YOUR OBJECTIVE:
Once you have counted the lines below that contain "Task", give that number and nothing else.

*** GIVEN INFORMATION Section Begins ***

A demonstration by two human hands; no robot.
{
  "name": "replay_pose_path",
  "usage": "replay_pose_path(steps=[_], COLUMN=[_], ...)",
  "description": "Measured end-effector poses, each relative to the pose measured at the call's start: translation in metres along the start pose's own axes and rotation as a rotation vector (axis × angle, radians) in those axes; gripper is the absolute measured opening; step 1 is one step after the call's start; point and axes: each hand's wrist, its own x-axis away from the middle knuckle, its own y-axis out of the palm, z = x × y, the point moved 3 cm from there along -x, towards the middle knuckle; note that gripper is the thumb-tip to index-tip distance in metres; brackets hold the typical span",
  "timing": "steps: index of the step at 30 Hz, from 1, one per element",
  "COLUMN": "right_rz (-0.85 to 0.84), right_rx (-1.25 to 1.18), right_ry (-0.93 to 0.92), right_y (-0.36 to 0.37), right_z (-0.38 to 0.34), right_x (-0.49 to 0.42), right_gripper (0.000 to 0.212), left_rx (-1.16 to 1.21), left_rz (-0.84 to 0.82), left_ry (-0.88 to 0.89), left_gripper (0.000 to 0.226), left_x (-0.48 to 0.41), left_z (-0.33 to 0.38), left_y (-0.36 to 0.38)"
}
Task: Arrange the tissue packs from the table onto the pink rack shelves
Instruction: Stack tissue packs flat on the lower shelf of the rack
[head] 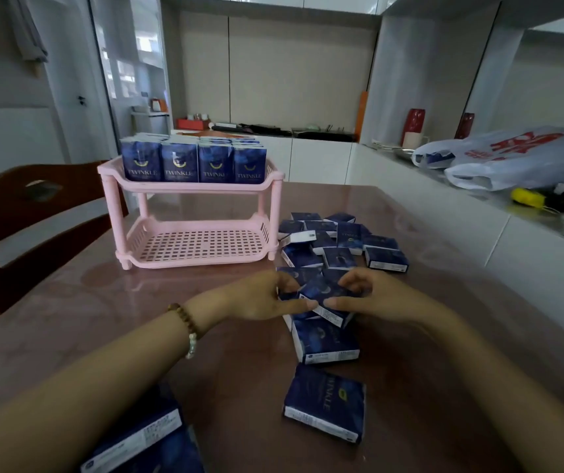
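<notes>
Where the two hands meet low over the bench (103, 302), one tissue pack (323, 297) sits tilted between them. Left hand (260, 297) grips its left end, fingers curled over the top, thumb along the near edge. Right hand (373, 295) grips the right end the same way. The thumb tips nearly meet. The pack is dark blue with a white printed side.

Directly under the hands lie more packs, partly hidden. Nearer the person: a flat pack (325, 341), then a second pack (325, 402), apart from each other. A corner pack (144, 438) shows under the left forearm at the frame's bottom edge. Beyond the hands, a loose heap of packs (338, 240) lies on the bench, just right of the pink rack (198, 257).

Upper shelf holds standing packs (193, 162), four across, fronts reading TWINKLE, with further rows behind. Lower shelf (202, 242): grid floor visible.

Beaded bracelet (185, 327) on the left wrist. Dark wooden chair (34, 206) left of the rack. At right, a side bench (478, 206) carries a white plastic bag (513, 158) with red print.
</notes>
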Motion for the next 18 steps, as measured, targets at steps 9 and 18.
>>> replay_pose_path(steps=[9,18], right_rz=[0.008,-0.069], right_rx=[-0.254,-0.582], right_ry=[0.046,-0.004], right_y=[0.008,0.025], right_z=[0.001,0.003], right_x=[-0.003,-0.009], right_gripper=[0.029,0.072], left_rx=[0.24,0.497], left_rz=[-0.002,0.097], left_ry=[0.008,0.007], left_gripper=[0.023,0.041], left_x=[0.004,0.011], left_z=[-0.01,-0.007], left_y=[0.008,-0.006])
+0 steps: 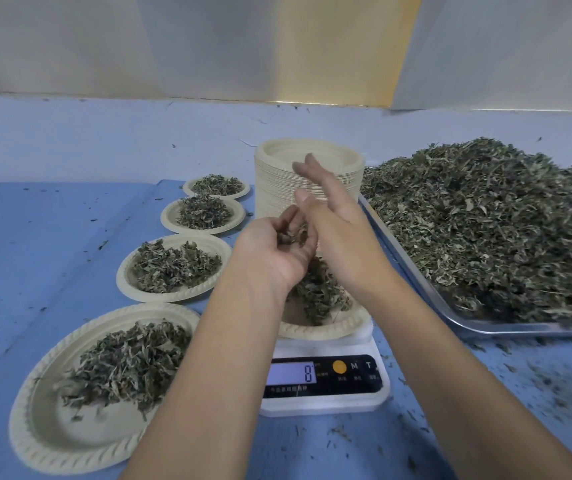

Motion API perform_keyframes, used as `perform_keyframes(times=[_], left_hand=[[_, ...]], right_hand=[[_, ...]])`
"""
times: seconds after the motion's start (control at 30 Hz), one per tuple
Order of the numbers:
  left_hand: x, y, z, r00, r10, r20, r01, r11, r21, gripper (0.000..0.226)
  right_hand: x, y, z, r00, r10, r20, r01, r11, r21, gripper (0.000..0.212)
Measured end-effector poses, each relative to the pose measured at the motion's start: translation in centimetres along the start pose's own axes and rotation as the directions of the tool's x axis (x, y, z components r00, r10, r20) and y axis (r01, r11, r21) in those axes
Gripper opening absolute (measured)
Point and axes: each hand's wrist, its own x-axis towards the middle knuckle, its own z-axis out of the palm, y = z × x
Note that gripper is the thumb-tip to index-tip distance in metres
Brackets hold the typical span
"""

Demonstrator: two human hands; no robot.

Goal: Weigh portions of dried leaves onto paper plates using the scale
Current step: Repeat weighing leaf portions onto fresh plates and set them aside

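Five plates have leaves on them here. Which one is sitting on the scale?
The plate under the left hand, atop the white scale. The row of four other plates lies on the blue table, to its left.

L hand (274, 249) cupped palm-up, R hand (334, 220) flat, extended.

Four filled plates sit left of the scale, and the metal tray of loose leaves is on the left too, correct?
No. The head view shows the metal tray of loose leaves right of the scale, not left. The four filled plates sit left of it.
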Motion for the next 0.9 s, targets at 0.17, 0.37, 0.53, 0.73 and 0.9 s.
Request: perform_keyframes(times=[0.17,0.37,0.53,0.73,0.9], left_hand=[[0.2,1.3,-0.8,0.992,0.079,-0.101,-0.080,0.997,-0.010,0.030],[0.2,2.1,-1.4,0.992,0.059,-0.111,-0.067,0.995,-0.069,0.030],[0.4,2.2,-1.5,0.991,0.056,-0.117,-0.064,0.996,-0.067,0.029],[0.6,2.2,-1.8,0.989,0.098,-0.110,-0.100,0.995,-0.016,0.028],[0.6,2.4,-1.8,0.976,0.152,-0.154,-0.146,0.988,0.050,0.030]], right_hand=[[0.5,0.4,-2.0,0.993,0.114,-0.008,-0.113,0.961,-0.254,0.022],[0.3,0.7,-3.0,0.926,0.344,0.155,-0.223,0.831,-0.510,0.022],[0.0,0.7,-3.0,0.879,0.408,0.245,-0.183,0.765,-0.618,0.033],[0.1,1.0,-2.6,0.926,0.325,0.194,-0.152,0.788,-0.597,0.016],[0.4,0.9,-3.1,0.964,0.250,0.091,-0.178,0.859,-0.480,0.012]])
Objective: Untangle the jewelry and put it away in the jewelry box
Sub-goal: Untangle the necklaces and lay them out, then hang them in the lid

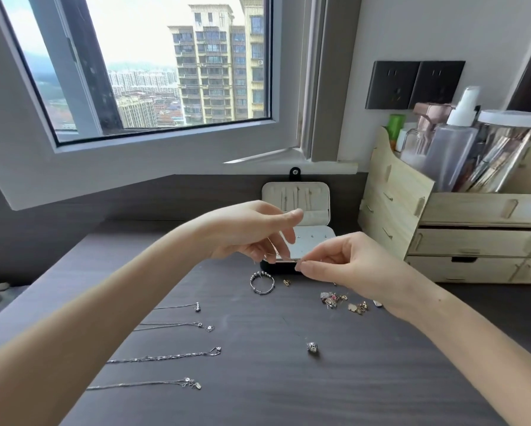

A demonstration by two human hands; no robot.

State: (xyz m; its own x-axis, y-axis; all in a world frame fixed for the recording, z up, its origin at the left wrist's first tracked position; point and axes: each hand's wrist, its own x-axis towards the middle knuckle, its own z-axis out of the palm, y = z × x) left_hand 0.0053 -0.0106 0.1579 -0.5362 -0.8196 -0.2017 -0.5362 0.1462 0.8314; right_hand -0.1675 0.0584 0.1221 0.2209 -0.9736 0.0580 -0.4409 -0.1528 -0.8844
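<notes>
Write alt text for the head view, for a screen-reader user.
A left hand and right hand hold a thin chain between them in front of an open jewelry box on a dark table. Four chains lie straightened in a row at left; a beaded bracelet, a bead and small charms lie loose.

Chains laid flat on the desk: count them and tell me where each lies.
4, stacked in a column beside the left forearm: farthest chain, second chain, third chain, nearest chain. Their left ends run beneath the arm, so more may be hidden.

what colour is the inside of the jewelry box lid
Lid lining is cream; head view.
</notes>
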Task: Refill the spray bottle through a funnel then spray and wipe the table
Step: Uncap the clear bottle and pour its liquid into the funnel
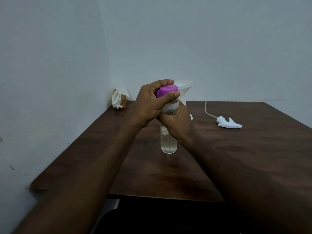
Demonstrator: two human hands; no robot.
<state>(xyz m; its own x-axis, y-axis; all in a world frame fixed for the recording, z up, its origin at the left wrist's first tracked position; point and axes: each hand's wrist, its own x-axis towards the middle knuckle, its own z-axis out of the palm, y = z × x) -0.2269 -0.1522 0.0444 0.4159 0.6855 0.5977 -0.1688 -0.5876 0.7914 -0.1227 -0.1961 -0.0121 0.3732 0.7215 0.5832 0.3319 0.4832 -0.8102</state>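
Head: left hand (152, 102) grips cap (167, 90), right hand (177, 122) bottle (168, 142).

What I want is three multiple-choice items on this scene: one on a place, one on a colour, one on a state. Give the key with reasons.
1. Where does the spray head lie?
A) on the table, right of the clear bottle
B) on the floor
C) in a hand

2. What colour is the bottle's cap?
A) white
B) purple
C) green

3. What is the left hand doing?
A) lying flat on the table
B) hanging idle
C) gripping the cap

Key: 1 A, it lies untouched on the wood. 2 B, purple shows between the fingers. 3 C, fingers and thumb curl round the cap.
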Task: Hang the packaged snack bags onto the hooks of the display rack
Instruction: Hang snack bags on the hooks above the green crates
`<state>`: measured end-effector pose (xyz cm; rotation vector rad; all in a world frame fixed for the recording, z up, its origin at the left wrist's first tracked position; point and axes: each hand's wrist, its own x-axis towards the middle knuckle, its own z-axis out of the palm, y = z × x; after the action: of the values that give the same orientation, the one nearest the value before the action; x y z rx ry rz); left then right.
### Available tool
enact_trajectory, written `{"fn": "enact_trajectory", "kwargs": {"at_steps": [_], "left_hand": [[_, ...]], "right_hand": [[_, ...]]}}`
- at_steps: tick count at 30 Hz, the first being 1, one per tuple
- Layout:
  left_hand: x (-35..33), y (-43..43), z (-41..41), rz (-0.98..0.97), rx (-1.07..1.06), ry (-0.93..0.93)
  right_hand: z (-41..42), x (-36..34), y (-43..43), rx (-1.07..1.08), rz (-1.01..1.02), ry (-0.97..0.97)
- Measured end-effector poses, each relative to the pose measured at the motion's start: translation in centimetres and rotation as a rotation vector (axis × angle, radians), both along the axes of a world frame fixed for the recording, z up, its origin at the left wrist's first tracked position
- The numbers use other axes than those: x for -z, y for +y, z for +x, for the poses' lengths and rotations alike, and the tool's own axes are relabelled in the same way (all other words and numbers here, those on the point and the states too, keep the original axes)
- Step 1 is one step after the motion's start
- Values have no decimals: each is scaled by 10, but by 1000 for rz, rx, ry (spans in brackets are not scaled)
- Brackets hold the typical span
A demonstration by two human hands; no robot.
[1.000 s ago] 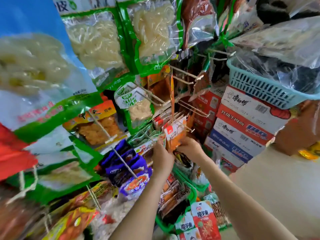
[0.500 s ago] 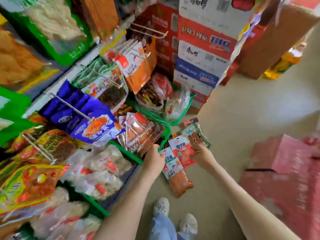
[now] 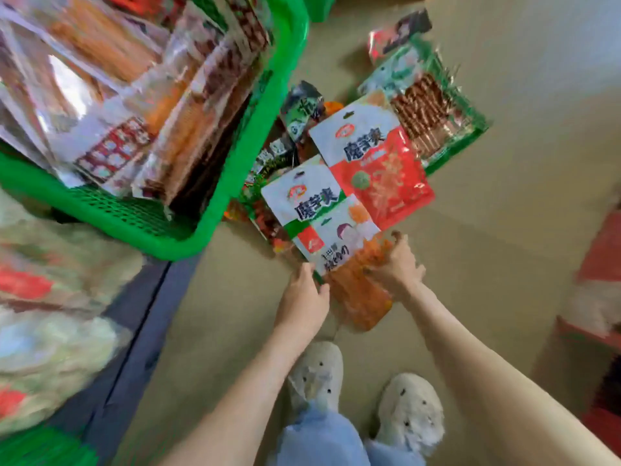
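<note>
A pile of snack bags lies on the floor. Nearest me is an orange and white snack bag (image 3: 349, 264). My left hand (image 3: 304, 301) pinches its left edge. My right hand (image 3: 396, 267) grips its right side over the orange part. Behind it lie a green and white bag (image 3: 302, 200), a red and white bag (image 3: 379, 163) and a green bag of brown sticks (image 3: 426, 109). The rack's hooks are out of view.
A green plastic basket (image 3: 235, 183) full of clear snack packs juts out at the upper left on the rack's low shelf. More bagged goods (image 3: 50, 314) fill the left edge. My two slippered feet (image 3: 363, 395) stand below the pile. Red boxes (image 3: 601, 264) sit at the right.
My view dropped from the rack's hooks to the floor. Both hands came down from the hung orange bags and closed on the orange and white bag in the pile.
</note>
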<state>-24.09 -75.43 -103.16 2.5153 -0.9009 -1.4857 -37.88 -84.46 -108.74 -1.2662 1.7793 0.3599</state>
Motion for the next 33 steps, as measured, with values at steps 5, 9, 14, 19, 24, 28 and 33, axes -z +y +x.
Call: {"fn": "enact_trajectory", "kwargs": {"at_steps": [5,9,14,19,24,28,33], "left_hand": [[49,24,-2,41,21,18],[3,31,3,50,68,50],[-116,7,11,-88,-66,20],[-281,-42,37,-234,-648,188],[-410,-60,82,-321,-611,367],[-490,-63,106,-458,-543,337],[-548,-64,118,-574,-491,285]], "right_hand": [[5,69,35,-105,-80,131],[6,19,61,-134,-107,40],[16,-139,27,201,-12,-224],[49,-331,-19,239,13,-441],[78,-492,-49,261,6,-622],[91,-564,-62,275,-19,-733],[109,-637,-120,-187,-599,-536]]}}
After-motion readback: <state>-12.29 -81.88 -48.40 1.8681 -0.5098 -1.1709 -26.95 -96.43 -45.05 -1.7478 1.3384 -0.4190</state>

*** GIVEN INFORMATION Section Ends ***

EXERCISE ANSWER:
3